The major difference between symmetric and asymmetric algorithms is key management. Symmetric algorithms have one key, and asymmetric algorithms have two keys: public key for encrypting data and private key for decrypting data. The public key can be available to everyone who wants to encrypt data, the private key should be available only to those decrypting information.

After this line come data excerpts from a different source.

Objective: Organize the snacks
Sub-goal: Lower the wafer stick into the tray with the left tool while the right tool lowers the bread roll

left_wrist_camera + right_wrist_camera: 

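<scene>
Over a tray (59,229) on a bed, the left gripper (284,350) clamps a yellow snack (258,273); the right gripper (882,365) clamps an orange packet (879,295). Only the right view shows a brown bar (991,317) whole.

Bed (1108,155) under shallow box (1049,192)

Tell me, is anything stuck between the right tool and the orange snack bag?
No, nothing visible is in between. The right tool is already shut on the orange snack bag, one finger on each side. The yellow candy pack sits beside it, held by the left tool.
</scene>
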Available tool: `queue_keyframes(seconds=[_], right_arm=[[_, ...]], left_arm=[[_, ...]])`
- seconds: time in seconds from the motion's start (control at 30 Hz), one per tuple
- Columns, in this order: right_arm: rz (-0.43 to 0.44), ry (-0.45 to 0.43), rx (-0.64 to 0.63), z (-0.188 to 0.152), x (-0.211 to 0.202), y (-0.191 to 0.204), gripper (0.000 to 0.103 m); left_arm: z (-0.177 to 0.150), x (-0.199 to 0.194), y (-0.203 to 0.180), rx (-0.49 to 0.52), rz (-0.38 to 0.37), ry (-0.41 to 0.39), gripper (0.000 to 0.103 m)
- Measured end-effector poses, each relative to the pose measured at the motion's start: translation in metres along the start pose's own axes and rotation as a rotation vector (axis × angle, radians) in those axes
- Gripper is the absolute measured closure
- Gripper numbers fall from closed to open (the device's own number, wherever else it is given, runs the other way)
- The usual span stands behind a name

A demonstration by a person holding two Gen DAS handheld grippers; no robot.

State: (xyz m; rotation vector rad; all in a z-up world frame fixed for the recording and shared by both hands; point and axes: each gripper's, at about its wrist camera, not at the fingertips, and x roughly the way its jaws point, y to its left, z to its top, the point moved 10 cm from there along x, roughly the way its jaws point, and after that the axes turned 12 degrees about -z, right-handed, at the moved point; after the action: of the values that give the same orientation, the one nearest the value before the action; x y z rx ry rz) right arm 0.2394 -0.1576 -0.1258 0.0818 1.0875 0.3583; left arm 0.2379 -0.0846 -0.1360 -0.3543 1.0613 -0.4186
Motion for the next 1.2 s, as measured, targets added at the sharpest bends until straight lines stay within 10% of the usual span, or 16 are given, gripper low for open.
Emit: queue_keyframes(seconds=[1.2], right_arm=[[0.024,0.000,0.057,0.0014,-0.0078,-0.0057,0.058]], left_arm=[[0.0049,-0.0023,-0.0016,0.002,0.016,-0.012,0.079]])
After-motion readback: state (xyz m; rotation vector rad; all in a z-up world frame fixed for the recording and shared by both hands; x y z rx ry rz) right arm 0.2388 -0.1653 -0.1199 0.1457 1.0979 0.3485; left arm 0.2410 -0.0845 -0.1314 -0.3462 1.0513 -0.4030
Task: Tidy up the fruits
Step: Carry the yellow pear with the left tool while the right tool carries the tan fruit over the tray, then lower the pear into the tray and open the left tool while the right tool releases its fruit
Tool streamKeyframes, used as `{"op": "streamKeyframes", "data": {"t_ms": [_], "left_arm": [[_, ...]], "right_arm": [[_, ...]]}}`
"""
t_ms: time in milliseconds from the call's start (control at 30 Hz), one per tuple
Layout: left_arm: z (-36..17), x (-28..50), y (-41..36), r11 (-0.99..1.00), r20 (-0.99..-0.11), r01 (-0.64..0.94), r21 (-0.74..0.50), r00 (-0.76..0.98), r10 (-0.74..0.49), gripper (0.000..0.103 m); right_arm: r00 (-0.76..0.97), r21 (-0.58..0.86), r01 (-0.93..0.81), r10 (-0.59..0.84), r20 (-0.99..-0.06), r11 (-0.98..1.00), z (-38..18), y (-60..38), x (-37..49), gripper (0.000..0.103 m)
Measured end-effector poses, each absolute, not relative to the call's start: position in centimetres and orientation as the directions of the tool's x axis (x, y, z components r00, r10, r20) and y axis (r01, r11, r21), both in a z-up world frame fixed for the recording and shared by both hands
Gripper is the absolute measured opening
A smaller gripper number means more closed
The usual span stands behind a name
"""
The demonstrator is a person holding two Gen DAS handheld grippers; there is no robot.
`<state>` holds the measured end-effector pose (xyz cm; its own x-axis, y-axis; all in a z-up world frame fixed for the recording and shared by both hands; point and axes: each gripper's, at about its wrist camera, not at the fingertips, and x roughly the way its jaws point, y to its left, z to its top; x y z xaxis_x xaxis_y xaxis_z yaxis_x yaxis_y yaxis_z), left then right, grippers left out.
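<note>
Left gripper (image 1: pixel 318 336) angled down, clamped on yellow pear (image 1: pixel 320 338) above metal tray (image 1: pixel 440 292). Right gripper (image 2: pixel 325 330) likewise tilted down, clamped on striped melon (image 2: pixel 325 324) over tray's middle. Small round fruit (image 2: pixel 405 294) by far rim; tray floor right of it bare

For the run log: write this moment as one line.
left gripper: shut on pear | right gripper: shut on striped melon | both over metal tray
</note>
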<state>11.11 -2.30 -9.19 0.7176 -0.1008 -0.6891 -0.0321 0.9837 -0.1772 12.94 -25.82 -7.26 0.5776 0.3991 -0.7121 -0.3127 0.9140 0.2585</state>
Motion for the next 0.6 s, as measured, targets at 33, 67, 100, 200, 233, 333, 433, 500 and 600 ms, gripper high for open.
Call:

You don’t need to include a way to select the algorithm in asymmetric encryption utility class, because the .NET Framework ships with only one asymmetric algorithm for real data encryption – RSA:
public static class AsymmetricEncryptionUtility
{
public static string GenerateKey(string targetFile) { }
private static void ReadKey(RSACryptoServiceProvider algorithm, string keyFile) { }
public static byte[] EncryptData(string data, string publicKey) { }
public static string DecryptData(byte[] data, string keyFile) { }
}
The GenerateKey method creates an instance of the RSA algorithm for generating the key. It stores only the private key in the file secured through the DPAPI and returns the public key representation as an XML string using the ToXmlString() method of the algorithm. The private key is usually kept as a secret by the application, while the public key is shared with others to be able to encrypt information that then is decrypted by the application using its secret private key:
public static string GenerateKey(string targetFile)
{
RSACryptoServiceProvider Algorithm = new RSACryptoServiceProvider();
// Save the private key
string CompleteKey = Algorithm.ToXmlString(true);
byte[] KeyBytes = Encoding.UTF8.GetBytes(CompleteKey);
KeyBytes = ProtectedData.Protect(KeyBytes,null, DataProtectionScope.LocalMachine);
using (FileStream fs = new FileStream(targetFile, FileMode.Create))
{
fs.Write(KeyBytes, 0, KeyBytes.Length);
}
// Return the public key
return Algorithm.ToXmlString(false);
}
The caller of the function needs to store the public key somewhere, because this is necessary for encrypting information. You can retrieve the key as an XML representation through a method called ToXmlString(). The parameter specifies whether private key information is included (true) or not (false). As a result, the GenerateKey function first calls the ToXmlString() function with the true parameter to store the complete key information in the file and then calls it with the false parameter to include the public key only. Subsequently, the ReadKey() method just reads the key from the file and then initializes the passed algorithm instance through FromXml(), the opposite of the ToXmlString() method:
private static void ReadKey(RSACryptoServiceProvider algorithm, string keyFile)
{
byte[] KeyBytes;
using(FileStream fs = new FileStream(keyFile, FileMode.Open))
{
KeyBytes = new byte[fs.Length];
fs.Read(KeyBytes, 0, (int)fs.Length);
}
KeyBytes = ProtectedData.Unprotect(KeyBytes,
null, DataProtectionScope.LocalMachine);
algorithm.FromXmlString(Encoding.UTF8.GetString(KeyBytes));
}
The EncryptData() function requires the caller to pass in the XML string representation of the public key returned by the GenerateKey() method, because the private key is not required for encryption. Encryption and decryption with RSA takes place as follows:
public static byte[] EncryptData(string data, string publicKey)
{
// Create the algorithm based on the public key
RSACryptoServiceProvider Algorithm = new RSACryptoServiceProvider();
Algorithm.FromXmlString(publicKey);
// Now encrypt the data
return Algorithm.Encrypt(Encoding.UTF8.GetBytes(data), true);
}
public static string DecryptData(byte[] data, string keyFile)
{
RSACryptoServiceProvider Algorithm = new RSACryptoServiceProvider();
ReadKey(Algorithm, keyFile);
byte[] ClearData = Algorithm.Decrypt(data, true);
return Convert.ToString(Encoding.UTF8.GetString(ClearData));
}